[Items from a data source]
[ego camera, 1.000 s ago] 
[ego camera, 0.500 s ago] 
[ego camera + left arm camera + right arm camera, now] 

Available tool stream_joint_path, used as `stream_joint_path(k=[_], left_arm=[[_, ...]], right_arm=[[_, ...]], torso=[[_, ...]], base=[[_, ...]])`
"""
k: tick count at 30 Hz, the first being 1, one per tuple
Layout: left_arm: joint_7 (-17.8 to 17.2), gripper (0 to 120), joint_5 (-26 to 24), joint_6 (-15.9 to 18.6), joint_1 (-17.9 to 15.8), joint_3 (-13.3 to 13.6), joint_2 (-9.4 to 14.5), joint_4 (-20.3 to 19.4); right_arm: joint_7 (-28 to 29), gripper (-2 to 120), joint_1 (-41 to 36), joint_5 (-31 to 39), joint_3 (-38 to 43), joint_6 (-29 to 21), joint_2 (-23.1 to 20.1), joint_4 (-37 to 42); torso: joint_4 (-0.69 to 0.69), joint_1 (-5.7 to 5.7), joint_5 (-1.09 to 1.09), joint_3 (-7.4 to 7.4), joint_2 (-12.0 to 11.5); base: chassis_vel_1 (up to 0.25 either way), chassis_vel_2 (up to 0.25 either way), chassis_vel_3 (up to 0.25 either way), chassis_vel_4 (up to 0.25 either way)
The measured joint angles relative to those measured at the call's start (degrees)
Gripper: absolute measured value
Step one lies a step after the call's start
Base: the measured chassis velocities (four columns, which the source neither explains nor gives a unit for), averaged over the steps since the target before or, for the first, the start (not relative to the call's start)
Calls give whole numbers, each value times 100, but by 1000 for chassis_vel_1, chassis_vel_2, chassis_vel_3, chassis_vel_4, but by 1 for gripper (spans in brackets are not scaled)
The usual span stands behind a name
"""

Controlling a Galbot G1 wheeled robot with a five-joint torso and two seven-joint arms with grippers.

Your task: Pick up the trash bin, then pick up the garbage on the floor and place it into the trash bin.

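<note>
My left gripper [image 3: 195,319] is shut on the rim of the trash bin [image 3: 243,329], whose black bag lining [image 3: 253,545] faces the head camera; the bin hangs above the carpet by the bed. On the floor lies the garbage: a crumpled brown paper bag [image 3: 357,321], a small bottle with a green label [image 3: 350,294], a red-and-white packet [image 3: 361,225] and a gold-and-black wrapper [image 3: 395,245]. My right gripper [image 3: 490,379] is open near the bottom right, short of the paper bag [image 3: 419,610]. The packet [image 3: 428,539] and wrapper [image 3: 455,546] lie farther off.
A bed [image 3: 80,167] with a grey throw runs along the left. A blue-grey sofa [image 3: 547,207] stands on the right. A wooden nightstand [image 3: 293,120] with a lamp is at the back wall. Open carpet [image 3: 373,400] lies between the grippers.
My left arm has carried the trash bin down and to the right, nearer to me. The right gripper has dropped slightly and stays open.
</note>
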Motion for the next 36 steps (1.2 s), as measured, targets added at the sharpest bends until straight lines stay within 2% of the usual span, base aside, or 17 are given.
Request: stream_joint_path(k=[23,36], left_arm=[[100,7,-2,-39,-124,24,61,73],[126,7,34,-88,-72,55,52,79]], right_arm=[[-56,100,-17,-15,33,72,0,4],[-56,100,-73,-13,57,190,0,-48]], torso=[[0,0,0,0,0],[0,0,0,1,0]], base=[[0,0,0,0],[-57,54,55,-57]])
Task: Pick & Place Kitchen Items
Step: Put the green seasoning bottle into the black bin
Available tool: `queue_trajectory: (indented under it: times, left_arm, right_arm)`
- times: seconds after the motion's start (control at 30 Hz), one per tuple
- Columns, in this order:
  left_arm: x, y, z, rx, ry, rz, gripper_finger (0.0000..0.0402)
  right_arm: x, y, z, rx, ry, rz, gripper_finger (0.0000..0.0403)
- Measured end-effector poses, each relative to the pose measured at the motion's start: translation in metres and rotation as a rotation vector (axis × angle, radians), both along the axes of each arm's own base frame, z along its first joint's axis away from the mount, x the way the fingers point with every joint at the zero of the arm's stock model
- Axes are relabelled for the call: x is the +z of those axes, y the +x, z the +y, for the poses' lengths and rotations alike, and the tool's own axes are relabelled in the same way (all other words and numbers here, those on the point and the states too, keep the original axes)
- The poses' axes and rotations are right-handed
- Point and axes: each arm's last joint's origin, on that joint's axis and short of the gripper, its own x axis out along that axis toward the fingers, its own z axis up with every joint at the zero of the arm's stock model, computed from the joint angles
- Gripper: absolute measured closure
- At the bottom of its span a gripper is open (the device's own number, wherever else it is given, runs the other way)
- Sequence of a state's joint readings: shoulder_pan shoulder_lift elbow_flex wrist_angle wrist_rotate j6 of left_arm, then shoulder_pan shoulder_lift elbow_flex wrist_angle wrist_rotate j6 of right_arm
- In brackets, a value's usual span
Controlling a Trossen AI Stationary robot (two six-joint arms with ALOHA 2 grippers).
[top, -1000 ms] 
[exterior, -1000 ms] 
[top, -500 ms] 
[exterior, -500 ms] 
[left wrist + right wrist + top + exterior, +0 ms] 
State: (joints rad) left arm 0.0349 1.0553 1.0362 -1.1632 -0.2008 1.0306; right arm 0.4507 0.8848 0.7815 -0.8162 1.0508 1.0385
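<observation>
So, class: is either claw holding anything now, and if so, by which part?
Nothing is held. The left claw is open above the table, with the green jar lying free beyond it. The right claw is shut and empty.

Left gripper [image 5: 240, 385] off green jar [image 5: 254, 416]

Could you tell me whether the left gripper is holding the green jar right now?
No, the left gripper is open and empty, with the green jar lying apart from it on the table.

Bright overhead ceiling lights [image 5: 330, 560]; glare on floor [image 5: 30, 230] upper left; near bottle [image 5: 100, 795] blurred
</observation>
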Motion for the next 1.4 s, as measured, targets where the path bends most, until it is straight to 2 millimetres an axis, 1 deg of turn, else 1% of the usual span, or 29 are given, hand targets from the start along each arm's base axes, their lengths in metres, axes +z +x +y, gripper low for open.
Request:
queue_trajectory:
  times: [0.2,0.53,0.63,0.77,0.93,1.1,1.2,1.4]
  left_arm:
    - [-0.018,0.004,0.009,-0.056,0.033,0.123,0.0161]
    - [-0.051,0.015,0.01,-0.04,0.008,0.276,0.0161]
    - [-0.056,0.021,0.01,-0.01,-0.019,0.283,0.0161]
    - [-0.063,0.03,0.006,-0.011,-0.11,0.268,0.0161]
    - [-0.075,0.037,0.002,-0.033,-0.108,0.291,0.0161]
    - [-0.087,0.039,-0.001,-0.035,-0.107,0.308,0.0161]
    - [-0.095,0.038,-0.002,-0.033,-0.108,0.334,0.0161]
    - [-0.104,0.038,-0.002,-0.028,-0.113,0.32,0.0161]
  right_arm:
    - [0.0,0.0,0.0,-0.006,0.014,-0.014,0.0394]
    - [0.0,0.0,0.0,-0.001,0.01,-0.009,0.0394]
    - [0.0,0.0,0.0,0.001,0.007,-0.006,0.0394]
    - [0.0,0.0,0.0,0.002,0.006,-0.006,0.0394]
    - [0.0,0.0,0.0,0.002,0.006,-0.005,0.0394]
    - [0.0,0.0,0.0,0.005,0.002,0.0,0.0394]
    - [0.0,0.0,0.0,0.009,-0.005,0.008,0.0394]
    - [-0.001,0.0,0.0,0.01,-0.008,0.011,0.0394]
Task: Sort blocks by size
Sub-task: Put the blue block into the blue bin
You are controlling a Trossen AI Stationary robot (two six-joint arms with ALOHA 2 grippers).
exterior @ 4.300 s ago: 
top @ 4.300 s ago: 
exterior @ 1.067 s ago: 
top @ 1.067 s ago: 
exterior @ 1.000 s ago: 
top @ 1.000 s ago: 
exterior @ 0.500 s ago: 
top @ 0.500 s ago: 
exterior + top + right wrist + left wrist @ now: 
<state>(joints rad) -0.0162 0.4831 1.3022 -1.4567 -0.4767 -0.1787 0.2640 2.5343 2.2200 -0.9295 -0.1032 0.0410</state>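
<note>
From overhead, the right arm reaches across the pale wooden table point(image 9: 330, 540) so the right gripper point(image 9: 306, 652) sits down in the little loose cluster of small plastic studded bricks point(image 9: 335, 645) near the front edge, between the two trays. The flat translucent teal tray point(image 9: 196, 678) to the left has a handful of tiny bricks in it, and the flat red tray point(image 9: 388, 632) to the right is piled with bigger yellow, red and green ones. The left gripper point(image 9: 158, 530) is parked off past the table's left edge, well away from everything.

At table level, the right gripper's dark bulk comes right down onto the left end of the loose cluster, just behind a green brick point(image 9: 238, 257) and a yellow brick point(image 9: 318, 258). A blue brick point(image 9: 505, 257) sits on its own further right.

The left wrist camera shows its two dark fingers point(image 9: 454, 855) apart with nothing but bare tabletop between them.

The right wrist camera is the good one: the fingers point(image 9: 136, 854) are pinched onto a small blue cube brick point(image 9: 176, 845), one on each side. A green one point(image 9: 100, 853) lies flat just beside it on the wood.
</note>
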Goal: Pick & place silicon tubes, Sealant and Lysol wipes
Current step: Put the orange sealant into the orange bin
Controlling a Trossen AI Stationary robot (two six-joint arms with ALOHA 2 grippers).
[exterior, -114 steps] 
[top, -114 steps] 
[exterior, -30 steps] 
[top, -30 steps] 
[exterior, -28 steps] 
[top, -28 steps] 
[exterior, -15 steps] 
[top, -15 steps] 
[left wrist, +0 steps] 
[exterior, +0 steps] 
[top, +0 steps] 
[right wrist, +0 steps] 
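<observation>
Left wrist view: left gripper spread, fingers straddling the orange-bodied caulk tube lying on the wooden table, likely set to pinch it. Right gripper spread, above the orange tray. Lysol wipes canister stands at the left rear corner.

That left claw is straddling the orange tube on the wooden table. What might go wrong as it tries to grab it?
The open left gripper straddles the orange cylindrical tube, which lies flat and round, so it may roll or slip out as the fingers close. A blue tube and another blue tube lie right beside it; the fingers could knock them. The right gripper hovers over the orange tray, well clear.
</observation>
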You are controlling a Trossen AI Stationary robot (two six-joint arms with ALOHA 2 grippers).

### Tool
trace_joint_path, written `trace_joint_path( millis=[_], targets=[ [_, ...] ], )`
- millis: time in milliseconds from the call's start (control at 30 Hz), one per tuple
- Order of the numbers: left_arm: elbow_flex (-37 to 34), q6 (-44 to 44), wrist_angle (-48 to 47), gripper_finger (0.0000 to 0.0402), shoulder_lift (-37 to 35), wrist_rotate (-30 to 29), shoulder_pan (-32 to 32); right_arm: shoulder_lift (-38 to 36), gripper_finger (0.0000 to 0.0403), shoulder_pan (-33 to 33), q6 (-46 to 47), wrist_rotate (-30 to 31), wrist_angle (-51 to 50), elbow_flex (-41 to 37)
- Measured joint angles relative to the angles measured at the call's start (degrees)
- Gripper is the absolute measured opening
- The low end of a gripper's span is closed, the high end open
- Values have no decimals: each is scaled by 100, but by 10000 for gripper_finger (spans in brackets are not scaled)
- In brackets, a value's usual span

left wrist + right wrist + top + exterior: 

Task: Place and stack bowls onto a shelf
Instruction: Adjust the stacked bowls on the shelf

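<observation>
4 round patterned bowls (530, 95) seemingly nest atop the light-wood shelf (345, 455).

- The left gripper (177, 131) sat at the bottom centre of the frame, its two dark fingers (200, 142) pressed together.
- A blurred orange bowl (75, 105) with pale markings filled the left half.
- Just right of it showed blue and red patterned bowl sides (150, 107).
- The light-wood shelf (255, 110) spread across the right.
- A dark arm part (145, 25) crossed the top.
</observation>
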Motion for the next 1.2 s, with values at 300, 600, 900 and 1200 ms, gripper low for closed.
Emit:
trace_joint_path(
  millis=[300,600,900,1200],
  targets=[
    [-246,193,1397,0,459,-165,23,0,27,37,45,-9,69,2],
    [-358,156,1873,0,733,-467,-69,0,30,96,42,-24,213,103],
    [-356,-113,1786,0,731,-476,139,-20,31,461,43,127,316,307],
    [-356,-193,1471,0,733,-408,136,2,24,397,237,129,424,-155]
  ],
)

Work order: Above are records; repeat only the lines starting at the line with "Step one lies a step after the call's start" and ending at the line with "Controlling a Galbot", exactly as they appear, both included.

Answer space:
Step one lies a step after the call's start
Base: the measured chassis velocities (four columns, which the source neither explains nor gives a unit for), averaged over the steps since the target before or, for the first, the start (not relative to the call's start)
Calls give whole numbers, each value times 100, but by 1000 for chassis_vel_1, chassis_vel_2, chassis_vel_3, chassis_vel_4, but by 1 for gripper (spans in brackets are not scaled)
The usual span stands behind a name
"""

Controlling a Galbot G1 wheeled robot with a five-joint torso and two seven-joint arms with grippers.

A complete answer has now been given to the exercise.